DE REPENTE
De repente se dio cuenta de que le encantaba la muerte.
No en ese sentido inmisericorde que entienden los asesinos por muerte, sino, más bien como un tácito observador, un inexplicable voyeur del final de alguien. No llegaba al punto de acudir a citas a ciegas con el médico forense del juzgado (“a ver quién se ha suicidado") ni tampoco empezaba a leer los periódicos de atrás adelante, buscando desesperadamente una esquela con un impreso nombre conocido. Bueno sí. Esi sí lo hacía, pero era tradición familiar, así que no contaba.
Le gustaba obtener información.
Era una manera de reconciliarse con su propia muerte, para cuando falleciera, que no iba a estar para nada ni nadie. Lo siento mucho, estoy muerto. Disculpe que no me levante, la he palmado. Le gustaba la muerte. Procuraba enterarse de las circunstancias que habían propiciado un asesinato. Valiéndose de sus conocimientos informáticos se adentraba en los ordenadores de la comisaría de la policía como si fuera Hugh Jackman antes de ser Logan. Era curioso, Jackman, un tío con cara de bajito que interpreta a un lobezno de uno ochenta. Pues como si fuera Lobezno en esa peli de ladrones muy malísimos que raptan a un informatico muy buenísimo -era tan bueno que desactivaba una bomba a contrarreloj mientras una chica le hacía una mamada (no, no era Jean Grey) y le chantajean y le apuntan con una pistola apoyada en su cabeza-. Y el hacker lograba que no corriera la sangre. Ni nada más. También salía la Catwoman negra. Y hacia un topless. Quizás fuera una tradición familiar.
Se metía en los pc y abría los archivos policiales. Aprendía en ellos lo chapuceros que son, los que matan y los que mueren. Y los polis de homicidios. "Muerte natural, muerte natural". Vamos, hombre. No, no habían visto las marcas en los dedos, el desgaste de sus huellas. Haber intervenido era inútil porque era luchar contra los elementos y no lo hacía porque él nunca estuvo allí.
De repente se dio cuenta que le gustaba la muerte.
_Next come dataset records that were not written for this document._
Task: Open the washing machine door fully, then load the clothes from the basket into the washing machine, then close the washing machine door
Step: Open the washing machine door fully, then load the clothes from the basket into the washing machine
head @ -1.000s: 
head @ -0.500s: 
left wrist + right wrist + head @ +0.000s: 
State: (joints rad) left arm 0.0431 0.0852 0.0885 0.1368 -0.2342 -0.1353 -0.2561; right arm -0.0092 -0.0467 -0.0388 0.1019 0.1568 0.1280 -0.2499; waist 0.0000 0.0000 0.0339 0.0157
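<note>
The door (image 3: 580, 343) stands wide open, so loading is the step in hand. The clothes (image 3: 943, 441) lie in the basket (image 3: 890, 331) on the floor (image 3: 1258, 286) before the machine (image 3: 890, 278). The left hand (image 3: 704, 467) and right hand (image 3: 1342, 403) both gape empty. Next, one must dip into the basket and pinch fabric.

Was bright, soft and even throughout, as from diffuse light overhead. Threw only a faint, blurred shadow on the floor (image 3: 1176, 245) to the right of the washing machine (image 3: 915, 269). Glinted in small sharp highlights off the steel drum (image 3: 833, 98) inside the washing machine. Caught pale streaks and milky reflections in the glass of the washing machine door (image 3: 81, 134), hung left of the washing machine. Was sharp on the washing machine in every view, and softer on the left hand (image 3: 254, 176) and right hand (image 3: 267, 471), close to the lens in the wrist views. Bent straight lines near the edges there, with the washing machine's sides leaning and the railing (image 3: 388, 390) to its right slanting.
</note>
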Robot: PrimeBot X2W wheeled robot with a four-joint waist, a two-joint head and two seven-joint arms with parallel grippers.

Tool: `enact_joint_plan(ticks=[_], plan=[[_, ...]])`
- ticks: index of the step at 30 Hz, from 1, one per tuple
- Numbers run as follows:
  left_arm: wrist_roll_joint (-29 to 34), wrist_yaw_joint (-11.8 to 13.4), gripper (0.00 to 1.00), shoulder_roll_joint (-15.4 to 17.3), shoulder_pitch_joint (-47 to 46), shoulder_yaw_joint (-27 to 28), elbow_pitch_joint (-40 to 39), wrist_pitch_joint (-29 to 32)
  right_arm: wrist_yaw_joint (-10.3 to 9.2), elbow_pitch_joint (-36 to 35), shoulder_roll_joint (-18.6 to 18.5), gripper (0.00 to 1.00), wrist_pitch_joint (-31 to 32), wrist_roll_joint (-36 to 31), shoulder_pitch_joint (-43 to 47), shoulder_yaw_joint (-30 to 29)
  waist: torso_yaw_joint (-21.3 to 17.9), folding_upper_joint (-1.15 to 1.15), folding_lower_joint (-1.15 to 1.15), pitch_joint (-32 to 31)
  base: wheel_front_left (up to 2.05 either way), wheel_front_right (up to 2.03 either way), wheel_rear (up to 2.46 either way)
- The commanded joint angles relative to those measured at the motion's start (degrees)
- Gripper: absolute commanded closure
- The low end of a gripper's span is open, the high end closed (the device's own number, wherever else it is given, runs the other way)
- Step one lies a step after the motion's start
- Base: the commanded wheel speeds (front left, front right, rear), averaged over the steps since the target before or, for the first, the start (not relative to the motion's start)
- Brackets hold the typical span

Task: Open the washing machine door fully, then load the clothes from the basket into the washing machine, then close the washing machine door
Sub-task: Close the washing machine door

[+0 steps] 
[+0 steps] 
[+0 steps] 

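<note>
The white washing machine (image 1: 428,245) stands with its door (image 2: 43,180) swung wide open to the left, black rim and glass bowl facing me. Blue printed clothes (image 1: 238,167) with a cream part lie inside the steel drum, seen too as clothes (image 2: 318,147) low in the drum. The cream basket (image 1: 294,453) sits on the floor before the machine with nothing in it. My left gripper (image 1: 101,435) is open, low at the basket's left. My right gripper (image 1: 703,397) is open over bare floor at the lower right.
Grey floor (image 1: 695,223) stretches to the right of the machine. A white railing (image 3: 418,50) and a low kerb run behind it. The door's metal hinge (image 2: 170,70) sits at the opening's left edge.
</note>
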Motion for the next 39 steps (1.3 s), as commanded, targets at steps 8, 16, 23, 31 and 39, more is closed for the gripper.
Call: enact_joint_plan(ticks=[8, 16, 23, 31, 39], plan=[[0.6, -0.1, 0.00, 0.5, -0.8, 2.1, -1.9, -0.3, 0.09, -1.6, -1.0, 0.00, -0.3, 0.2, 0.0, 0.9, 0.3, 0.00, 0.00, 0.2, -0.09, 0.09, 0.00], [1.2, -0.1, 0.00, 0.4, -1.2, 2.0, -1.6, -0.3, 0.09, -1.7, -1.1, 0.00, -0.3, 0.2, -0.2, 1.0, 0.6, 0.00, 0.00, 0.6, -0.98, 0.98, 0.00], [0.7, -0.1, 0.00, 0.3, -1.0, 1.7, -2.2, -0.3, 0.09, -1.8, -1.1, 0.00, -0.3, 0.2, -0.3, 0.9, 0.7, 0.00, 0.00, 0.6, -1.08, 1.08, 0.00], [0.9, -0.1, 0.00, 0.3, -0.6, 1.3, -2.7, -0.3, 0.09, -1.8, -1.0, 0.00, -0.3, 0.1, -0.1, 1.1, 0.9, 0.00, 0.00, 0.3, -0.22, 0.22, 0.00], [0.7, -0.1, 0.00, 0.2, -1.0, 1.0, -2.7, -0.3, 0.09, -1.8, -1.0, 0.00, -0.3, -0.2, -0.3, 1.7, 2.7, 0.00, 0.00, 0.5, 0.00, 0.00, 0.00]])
Empezó a buscar en la base de datos nombres inventados. "Juan Jackson", no existe. "Yolanda Luins", violación, 1997. Era prostituta, una prostituta violada. "Ramiro Betancourt". ¿Cuantas veces había buscado su propio nombre en Google? Miraba si alguien lo había nombrado, si alguna chica había confesado su amor por él, o que se lo quisiera tirar. Y nada. Ponía su puto nombre de pijo en los archivos policiales de difuntos... ¡Y salía! Le hizo gracia. Alguien que se llamaba igual que él había espichado policialmente. Vaya concepto, pensó, morir policialmente. Y le dio a “intro". La cara del muerto era pálida. Sus ojos negros abiertos y la fina barba recortada.
Era él mismo.
Un cachondo, seguro que ha sido un poli gracioso. Entonces se dio cuenta de que le gustaba la muerte y de que no conocía a ningún policía y que llevaba muerto tres años desde que recibió una puñalada en el corazón a la salida de una discoteca en San Felipe. Y él sin enterarse, hecho un gilipollas.